**Problem requirements:**
Look below for the line containing "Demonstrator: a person" and the line containing "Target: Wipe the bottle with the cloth"; repeat exactly those two lines and all lines between them, and nothing else.

**Listed entries:**
########################################

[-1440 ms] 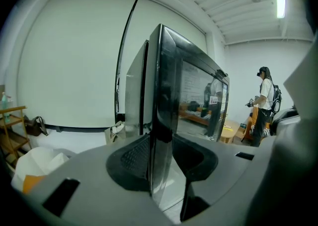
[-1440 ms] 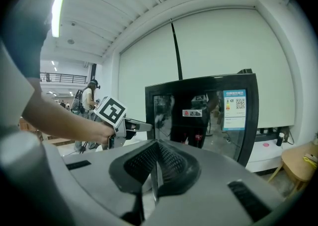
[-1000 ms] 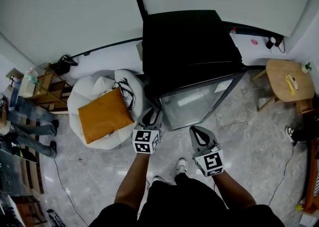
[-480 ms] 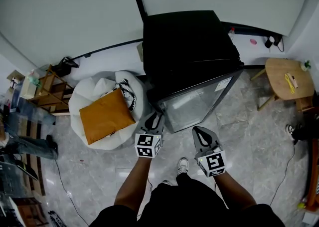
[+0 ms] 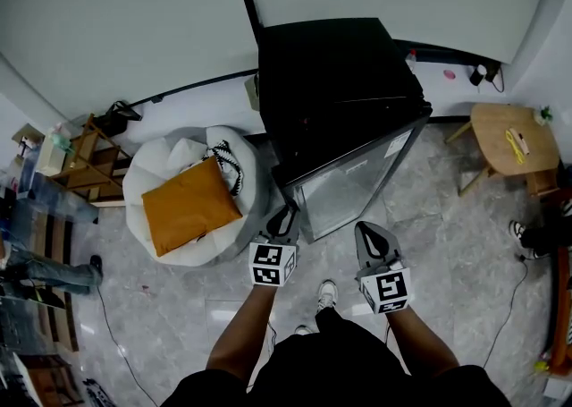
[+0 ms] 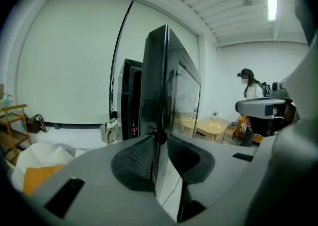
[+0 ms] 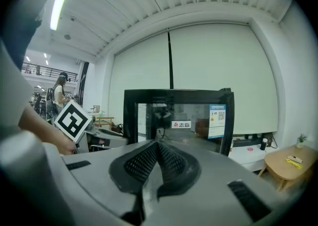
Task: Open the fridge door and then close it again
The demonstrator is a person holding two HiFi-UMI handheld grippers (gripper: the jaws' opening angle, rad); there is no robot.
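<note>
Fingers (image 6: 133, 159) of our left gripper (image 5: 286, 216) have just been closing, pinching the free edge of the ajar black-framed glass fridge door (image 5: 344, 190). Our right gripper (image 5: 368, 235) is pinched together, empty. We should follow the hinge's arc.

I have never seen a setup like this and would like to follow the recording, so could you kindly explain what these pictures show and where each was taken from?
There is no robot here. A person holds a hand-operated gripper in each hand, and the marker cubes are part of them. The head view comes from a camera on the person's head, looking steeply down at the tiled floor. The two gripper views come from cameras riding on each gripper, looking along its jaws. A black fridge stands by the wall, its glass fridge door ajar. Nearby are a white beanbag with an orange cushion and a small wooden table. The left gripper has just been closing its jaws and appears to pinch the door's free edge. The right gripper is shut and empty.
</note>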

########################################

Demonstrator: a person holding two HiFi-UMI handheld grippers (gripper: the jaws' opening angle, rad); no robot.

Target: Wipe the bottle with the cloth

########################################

**Task solution:**
Demonstrator: a person holding two HiFi-UMI handheld grippers (gripper: the jaws' opening angle, rad); no robot.

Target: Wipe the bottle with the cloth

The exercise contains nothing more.